Das OK besteht aus 18 Mitgliedern, wovon nur zwei nicht aus dem Turnverein stammen. Dazu kommt ein sechsköpfiges Gabenkomitee. Am Fest selber werden von halb sechs Uhr morgens bis in die Abendstunden rund 500 freiwillige Helfer im Einsatz sein. Wir dürfen dabei auf die Unterstützung durch befreundete Vereine zählen. Eine grosse Herausforderung wird die Mittagszeit sein, in der 1200 Leute am Bankett sowie alle anderen Besucher verpflegt werden müssen.

Was hat den Ausschlag für Wilen als Standort gegeben?

Es gibt dort ein Gelände, das den Anforderungen entspricht: Es ist gross, flach und gut zugänglich. Das Land gehört Ivo Hengartner, der selber als Aktiver am Schwingfest teilnehmen wird.

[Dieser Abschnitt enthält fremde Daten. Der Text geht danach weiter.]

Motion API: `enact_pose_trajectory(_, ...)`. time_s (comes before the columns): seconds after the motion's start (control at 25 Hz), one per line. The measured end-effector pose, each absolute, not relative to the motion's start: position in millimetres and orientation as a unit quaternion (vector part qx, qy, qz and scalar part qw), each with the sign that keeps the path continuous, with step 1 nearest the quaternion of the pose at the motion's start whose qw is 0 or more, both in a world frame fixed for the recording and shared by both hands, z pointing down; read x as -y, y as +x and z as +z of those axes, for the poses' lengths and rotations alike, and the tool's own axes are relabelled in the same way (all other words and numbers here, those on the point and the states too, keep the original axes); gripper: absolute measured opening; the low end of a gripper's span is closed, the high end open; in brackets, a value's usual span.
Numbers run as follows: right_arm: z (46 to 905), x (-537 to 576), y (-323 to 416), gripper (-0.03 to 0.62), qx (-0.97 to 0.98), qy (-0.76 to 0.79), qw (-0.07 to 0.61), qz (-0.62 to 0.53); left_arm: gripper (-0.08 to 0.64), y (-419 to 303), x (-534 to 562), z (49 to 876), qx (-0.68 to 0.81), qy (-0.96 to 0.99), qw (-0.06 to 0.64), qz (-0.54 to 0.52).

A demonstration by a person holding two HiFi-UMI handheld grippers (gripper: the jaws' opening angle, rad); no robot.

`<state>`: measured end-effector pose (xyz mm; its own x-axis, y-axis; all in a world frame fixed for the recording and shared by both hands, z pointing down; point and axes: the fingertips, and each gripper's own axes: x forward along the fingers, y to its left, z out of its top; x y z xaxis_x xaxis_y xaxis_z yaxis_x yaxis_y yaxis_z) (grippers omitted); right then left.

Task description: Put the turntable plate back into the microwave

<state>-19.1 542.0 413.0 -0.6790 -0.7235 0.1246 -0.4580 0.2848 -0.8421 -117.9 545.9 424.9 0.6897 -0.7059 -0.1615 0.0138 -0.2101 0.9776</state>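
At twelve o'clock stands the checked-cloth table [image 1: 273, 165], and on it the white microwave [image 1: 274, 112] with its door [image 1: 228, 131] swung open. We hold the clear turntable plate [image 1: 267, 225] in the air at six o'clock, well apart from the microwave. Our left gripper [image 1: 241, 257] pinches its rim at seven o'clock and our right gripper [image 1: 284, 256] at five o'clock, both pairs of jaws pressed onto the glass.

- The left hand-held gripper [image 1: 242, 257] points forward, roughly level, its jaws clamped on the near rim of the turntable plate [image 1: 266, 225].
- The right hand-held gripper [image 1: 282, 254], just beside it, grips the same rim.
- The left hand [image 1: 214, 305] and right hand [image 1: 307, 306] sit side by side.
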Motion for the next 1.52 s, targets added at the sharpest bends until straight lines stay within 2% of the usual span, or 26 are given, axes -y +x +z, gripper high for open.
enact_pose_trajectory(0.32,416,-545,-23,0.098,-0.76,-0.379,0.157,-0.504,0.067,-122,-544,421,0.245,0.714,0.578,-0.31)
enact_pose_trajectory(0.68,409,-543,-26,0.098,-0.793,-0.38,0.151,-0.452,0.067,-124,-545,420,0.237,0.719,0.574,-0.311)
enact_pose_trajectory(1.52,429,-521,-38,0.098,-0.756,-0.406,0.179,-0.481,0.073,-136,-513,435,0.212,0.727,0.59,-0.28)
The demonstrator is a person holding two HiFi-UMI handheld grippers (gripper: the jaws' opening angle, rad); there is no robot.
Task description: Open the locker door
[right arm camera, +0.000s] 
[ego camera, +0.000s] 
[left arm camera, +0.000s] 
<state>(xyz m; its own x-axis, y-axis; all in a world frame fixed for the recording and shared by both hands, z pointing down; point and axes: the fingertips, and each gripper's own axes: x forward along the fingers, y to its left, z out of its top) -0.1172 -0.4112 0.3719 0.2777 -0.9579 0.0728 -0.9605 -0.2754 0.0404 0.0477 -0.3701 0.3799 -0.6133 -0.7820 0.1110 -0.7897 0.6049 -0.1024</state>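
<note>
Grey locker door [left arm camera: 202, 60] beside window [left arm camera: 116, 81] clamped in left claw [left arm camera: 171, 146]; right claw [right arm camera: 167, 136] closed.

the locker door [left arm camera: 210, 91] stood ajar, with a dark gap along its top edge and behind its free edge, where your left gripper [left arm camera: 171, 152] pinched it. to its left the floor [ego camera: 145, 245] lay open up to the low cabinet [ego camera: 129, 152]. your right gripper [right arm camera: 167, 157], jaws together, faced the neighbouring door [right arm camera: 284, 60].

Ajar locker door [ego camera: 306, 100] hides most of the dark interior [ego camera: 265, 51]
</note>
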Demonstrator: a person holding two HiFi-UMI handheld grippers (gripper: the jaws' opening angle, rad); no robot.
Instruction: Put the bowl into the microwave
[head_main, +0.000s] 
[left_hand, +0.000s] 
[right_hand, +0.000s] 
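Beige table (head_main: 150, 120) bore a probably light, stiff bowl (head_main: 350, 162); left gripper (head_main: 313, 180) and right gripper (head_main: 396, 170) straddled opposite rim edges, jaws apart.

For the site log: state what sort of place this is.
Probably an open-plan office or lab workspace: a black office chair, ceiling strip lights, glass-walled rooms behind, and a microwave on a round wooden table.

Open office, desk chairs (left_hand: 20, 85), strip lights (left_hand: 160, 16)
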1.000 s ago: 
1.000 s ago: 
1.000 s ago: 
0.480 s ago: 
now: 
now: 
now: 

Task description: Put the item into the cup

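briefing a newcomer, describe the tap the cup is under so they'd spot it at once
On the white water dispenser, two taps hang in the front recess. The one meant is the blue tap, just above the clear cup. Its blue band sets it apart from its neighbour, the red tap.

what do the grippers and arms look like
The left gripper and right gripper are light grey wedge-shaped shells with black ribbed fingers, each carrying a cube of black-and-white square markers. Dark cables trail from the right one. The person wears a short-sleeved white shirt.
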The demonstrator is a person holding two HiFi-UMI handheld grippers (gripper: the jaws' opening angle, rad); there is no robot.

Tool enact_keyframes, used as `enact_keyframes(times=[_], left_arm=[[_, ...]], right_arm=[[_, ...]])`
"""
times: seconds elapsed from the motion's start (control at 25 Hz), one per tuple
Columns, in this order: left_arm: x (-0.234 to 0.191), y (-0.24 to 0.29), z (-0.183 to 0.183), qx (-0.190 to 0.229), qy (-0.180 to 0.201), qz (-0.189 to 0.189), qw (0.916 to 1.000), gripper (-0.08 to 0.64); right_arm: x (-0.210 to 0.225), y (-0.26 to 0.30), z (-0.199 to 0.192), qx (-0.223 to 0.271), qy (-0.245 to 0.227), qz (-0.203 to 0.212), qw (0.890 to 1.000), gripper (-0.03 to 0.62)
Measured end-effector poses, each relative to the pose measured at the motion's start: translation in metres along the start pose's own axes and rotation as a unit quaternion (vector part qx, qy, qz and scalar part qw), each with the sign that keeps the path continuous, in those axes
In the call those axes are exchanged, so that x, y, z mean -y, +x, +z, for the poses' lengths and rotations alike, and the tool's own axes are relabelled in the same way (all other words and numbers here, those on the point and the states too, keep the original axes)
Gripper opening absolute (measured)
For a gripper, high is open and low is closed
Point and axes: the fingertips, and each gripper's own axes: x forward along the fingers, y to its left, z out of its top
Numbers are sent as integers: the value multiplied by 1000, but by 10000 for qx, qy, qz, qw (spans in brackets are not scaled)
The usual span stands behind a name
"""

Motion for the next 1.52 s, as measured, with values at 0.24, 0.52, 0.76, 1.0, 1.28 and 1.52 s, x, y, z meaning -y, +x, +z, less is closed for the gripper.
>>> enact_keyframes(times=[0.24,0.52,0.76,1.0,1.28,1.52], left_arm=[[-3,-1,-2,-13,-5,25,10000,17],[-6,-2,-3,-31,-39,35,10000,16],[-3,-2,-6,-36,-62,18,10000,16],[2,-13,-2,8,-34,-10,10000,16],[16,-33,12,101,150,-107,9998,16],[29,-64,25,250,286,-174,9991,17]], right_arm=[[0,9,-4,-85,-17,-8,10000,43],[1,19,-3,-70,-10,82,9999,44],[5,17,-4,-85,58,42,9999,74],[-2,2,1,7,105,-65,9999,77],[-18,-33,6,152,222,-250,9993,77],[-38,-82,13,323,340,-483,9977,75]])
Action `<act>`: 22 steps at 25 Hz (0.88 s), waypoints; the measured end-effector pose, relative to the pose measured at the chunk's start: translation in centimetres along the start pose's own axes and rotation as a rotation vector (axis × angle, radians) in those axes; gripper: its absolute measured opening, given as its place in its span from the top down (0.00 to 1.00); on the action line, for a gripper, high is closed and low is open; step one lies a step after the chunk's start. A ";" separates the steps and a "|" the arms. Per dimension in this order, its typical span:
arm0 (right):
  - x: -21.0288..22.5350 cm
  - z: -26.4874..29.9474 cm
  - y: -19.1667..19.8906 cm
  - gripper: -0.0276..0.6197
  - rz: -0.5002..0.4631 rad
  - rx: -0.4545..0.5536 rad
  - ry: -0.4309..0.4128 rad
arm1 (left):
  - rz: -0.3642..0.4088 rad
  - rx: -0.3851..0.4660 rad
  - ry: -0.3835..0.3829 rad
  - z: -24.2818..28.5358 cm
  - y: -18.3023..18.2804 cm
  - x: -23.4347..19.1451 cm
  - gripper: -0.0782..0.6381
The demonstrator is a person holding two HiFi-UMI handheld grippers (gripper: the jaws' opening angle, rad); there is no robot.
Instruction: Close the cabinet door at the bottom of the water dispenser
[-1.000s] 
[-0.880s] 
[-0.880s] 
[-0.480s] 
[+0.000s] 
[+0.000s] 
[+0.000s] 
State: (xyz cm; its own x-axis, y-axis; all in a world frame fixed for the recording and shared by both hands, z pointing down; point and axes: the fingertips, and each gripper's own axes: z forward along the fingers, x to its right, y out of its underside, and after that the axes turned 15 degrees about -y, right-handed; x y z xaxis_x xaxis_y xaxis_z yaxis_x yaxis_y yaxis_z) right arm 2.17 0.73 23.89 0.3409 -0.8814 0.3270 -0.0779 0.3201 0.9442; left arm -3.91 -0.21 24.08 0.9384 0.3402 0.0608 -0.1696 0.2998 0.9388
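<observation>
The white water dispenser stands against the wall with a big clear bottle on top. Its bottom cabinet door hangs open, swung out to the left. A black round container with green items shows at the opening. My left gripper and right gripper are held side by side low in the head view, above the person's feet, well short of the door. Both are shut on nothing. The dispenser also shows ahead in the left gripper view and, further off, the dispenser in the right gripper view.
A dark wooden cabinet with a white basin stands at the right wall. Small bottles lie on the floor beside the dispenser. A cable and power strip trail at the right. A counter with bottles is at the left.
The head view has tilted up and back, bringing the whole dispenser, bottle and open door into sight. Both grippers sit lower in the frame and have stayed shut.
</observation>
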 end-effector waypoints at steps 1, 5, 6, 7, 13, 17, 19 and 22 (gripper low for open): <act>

Wie sieht es mit der Finanzierung des Schwingfestes aus?

Das ursprüngliche Budget konnten wir nicht einhalten, weil die Veranstaltung wegen des stei­genden öffentlichen Interesses immer grössere Dimensionen angenommen hat. Der grösste Kostenfaktor neben dem Gaben- tempel ist die Infrastruktur. Ohne Sponsoren wäre die Durchführung gar nicht möglich.

Wie viele Teilnehmer und Zuschauer werden erwartet?

Es werden 160 bis 170 Schwinger antreten. Das Publikumsinteresse hängt auch von den äusseren Bedingungen ab, wobei die Tribünenplätze erstmals an einem Thurgauer Schwingfest überdacht sein werden. Schönes Wetter vorausgesetzt, gehen wir von mindestens 4500 Besuchern aus.

Wer werden die bekanntesten Schwinger sein?

Armon Orlik, Beat Clopath, Michael Bless und Markus Kuster sowie die Thurgauer Samuel Giger, Dominic Schneider und Tobias Krähenbühl. Es haben sich mehr als zehn «Eidgenossen», also Schwinger mit eidgenössischem Kranz, angemeldet.

Wem würden Sie den Sieg denn besonders gönnen?

Ich gönne grundsätzlich jedem Schwinger den Erfolg. Schön wäre es natürlich, wenn der Festsieger nach langer Pause wieder einmal aus dem Kanton Thurgau kommen würde.

Was zeichnet den Schwingsport im Speziellen aus?

Freundschaft und Respekt haben einen besonders hohen Stellenwert. Die Kameradschaft dauert über den Wettkampf hinaus an. Speziell an Schwingfesten ist, dass auf dem Wettkampfareal keinerlei Werbung erlaubt ist.

Wann ist das Schwingfest für Sie und das OK ein Erfolg?

Wenn die Veranstaltung unfallfrei verläuft und am Ende alle – Wettkämpfer, Besucher und Helfer – eine positive Bilanz ziehen.

Kann das Schwingfest in Zihlschlacht auch eine nachhaltige Wirkung haben?

Ich glaube schon. Eine erfolgreiche Durchführung erfüllt alle Beteiligten mit Stolz. Die Resonanz im Dorf ist gross, alle scheinen sich auf das Ereignis zu freuen. Wir sind bei der Vorbereitung mit unseren Anliegen überall mit offenen Armen empfangen worden. Zum Teil machen Leute sogar Ferien, um bei der Durch- führung mithelfen zu können.